Alternatively, if I had the ability to restart a build through the API, I believe I could make that work.

Thanks!

Repro steps:

  1. Kick off a build for a Differential revision, let it finish.
  2. Follow links to the build e.g. https://secure.phabricator.com/harbormaster/build/32353/.
  3. In the “Metadata” tab note the Build Target PHID.
  4. At https://secure.phabricator.com/conduit/method/harbormaster.sendmessage/ paste the buildTargetPHID and set the type to “fail”.
  5. Repeat step 4, alternating between fail and pass. Ideally the Differential revision would reflect the build status in the most recent API call.

[1] It would be nice if Differential/Harbormaster offered a field to put the URL into so that a link to the remote build system is available as soon as the build is kicked off in the Build Status section at the top of a revision, as well as with “Harbormaster completed/failed remote builds” messages.

[2] The two most causes I most commonly see are:

  • The build runs tests which are not reliable.
  • Developer cloud infrastructure is less than stellar in its reliability.

Remote build systems like the two mentioned above offer a “Retry” button which my internal users are very happy to exercise.

Ideally, you’d just turn off the “Retry” button in the remote build system somehow; if users “Restart” from within Harbormaster all the state should line up properly.
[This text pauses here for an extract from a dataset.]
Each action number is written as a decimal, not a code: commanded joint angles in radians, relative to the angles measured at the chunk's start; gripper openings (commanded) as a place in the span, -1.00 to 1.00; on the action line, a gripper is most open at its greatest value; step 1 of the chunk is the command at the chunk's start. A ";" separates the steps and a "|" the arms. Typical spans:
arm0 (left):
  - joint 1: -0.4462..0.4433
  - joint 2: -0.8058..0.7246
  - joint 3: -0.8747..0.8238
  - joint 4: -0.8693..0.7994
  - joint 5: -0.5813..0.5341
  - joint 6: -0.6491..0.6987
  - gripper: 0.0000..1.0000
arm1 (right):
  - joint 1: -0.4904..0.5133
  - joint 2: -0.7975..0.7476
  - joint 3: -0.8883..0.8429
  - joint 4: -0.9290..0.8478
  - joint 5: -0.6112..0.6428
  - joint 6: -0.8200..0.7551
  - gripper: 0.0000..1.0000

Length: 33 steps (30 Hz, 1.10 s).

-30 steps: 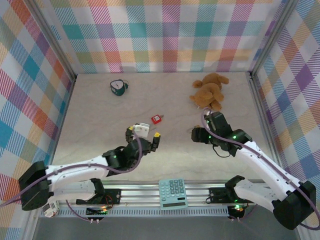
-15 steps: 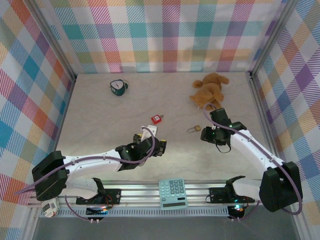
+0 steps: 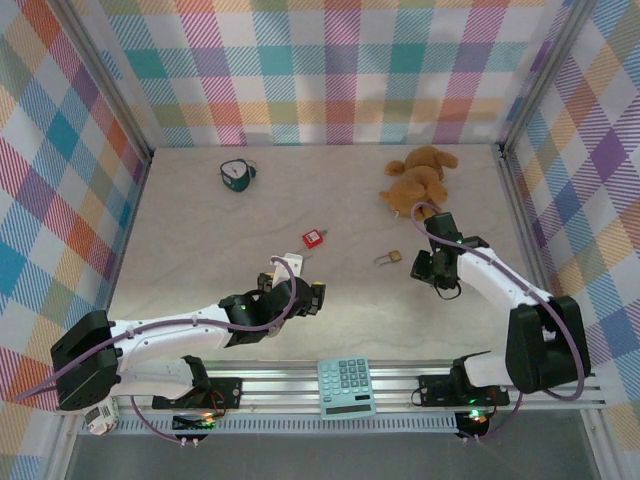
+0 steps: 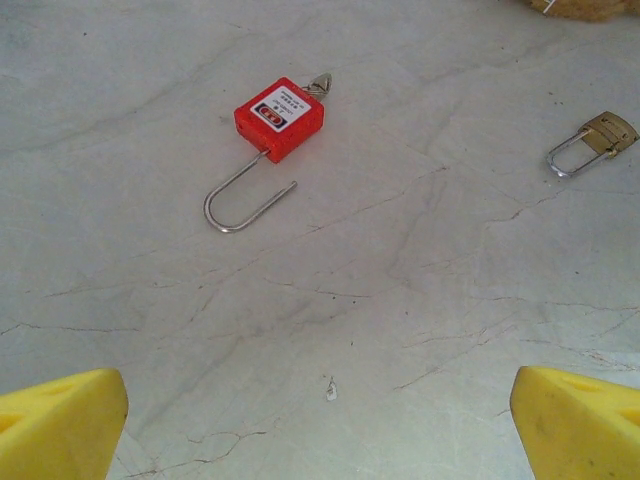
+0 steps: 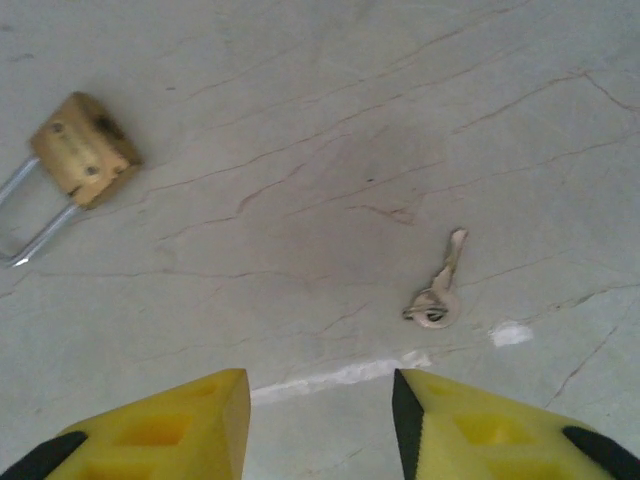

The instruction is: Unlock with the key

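The key (image 5: 437, 290) lies flat on the pale table (image 5: 300, 100), its round bow nearer the camera and its blade aimed toward 1 o'clock, with nothing touching it. The right gripper (image 5: 318, 400) hangs at the key's 7 o'clock, its yellow fingers (image 5: 190, 425) parted with bare table between them. The brass padlock (image 5: 82, 148) rests at the key's 10 o'clock, well apart. The left gripper (image 4: 320, 430) has its fingers spread wide and empty. The red padlock (image 4: 280, 118), its shackle swung open, lies at the left gripper's 12 o'clock. From above, a teddy bear (image 3: 420, 180) sits at 12 o'clock of the right gripper.
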 commanded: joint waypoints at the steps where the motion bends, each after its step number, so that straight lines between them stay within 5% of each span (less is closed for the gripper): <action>1: 0.009 -0.011 -0.013 -0.001 0.000 -0.007 0.96 | -0.042 0.044 0.031 0.018 -0.006 -0.007 -0.09; 12: 0.011 0.000 -0.015 -0.013 0.007 0.001 0.97 | -0.071 0.155 0.041 0.036 -0.051 -0.021 -0.04; 33: 0.013 0.037 -0.005 -0.010 0.008 0.002 0.97 | -0.070 0.079 -0.075 0.104 -0.204 0.029 -0.06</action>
However, this obviously won’t work if Harbormaster can’t actually control the remote build system, and the remote system may not allow you to disable the action.

The harbormaster.sendmessage API appears to be a silent no-op for completed builds.

(This should probably change into an explicit error, but some handling of this stuff is slightly ambiguous today. And: is it really an error to “pass” an already-passed build? Usually, we say that this kind of edit is okay, but it could lead to misleading API behavior in this case.)

Alternatively, if I had the ability to restart a build through the API, I believe I could make that work.

This is planned and probably the most practical way forward here without changing any other pieces. Currently, it’s roughly collected under https://secure.phabricator.com/T13072.

I wasn’t able to track where in the code the decision is made to ignore a build status update for a completed build/buildable. Wondering if it would be easy to make multiple status updates to the same build target apply? (I’m guessing it would involve restarting any/all subsequent build steps.)

In the general case, we can’t really apply operations to only subsequent build steps.

We can imagine a build plan like:

  • Step 1: Create a huge/expensive Drydock resource.
  • Step 2: Run some kind of remote build.
  • Step 3: Do something with the resource in step (1).

If a “fail” message on step 2 is really a “pause forever, just in case it passes later”, we need to preserve the resource in step 1 forever so we can resume the build plan. This isn’t scalable; we need to be able to treat failure as a permission to clean up build resources.

We also can’t easily do an implicit full restart here and immediately record a “step 2” result, because “step 1” may take an arbitrarily long amount of time to execute, and we may not be able to build “step 2” until it completes.

So I suspect “implicit restart when we receive an illegal build message” isn’t really viable in the general case, but allowing hooks to explicitly restart things is fine.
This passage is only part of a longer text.